• [DATASET EXCERPTS]

·····

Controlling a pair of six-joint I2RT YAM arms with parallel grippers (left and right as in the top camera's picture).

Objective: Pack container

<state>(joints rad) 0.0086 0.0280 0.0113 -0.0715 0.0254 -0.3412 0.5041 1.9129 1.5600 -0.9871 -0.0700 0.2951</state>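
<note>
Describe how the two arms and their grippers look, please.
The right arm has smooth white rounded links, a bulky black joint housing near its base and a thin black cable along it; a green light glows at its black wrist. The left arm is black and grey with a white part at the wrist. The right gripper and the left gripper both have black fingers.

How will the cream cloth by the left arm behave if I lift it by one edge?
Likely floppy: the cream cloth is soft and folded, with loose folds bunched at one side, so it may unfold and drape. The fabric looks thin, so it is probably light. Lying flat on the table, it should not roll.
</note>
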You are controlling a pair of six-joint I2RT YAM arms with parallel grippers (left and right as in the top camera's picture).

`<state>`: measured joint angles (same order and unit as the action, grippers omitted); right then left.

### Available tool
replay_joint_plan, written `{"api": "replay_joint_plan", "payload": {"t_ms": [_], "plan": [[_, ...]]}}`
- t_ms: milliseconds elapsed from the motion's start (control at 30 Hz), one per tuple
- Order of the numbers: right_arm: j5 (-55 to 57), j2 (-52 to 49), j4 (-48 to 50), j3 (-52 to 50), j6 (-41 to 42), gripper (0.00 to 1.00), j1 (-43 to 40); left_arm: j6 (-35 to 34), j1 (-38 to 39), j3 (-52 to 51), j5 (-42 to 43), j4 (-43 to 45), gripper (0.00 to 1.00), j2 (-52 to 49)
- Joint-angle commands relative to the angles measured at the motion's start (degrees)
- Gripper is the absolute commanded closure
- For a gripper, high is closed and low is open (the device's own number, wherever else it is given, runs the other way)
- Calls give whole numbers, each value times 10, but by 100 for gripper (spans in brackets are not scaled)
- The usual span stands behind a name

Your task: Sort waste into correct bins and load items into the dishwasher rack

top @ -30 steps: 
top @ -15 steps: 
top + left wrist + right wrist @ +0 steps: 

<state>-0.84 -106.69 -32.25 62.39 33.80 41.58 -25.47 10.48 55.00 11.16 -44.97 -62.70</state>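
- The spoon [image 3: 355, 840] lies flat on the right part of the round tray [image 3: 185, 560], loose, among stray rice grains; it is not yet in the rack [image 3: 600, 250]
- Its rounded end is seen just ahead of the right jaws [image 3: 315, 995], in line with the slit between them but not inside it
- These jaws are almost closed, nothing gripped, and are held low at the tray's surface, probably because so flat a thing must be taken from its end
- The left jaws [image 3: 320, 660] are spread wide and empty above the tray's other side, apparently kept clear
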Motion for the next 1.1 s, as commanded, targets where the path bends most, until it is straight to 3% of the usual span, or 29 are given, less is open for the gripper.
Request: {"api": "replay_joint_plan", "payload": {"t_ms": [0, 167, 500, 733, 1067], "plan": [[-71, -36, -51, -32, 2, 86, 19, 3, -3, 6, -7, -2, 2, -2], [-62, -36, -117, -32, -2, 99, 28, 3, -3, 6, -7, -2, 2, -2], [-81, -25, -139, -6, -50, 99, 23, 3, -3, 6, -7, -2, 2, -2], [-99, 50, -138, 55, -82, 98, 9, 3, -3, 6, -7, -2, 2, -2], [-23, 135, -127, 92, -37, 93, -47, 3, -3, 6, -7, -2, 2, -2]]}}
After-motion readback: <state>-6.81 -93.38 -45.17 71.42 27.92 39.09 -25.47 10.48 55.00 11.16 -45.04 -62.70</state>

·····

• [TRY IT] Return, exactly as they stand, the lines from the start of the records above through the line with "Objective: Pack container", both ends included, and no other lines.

• [THE COMPLETED TASK]
Controlling a pair of six-joint I2RT YAM arms with parallel grippers (left and right as in the top camera's picture).

Objective: Pack container

This is the complete output.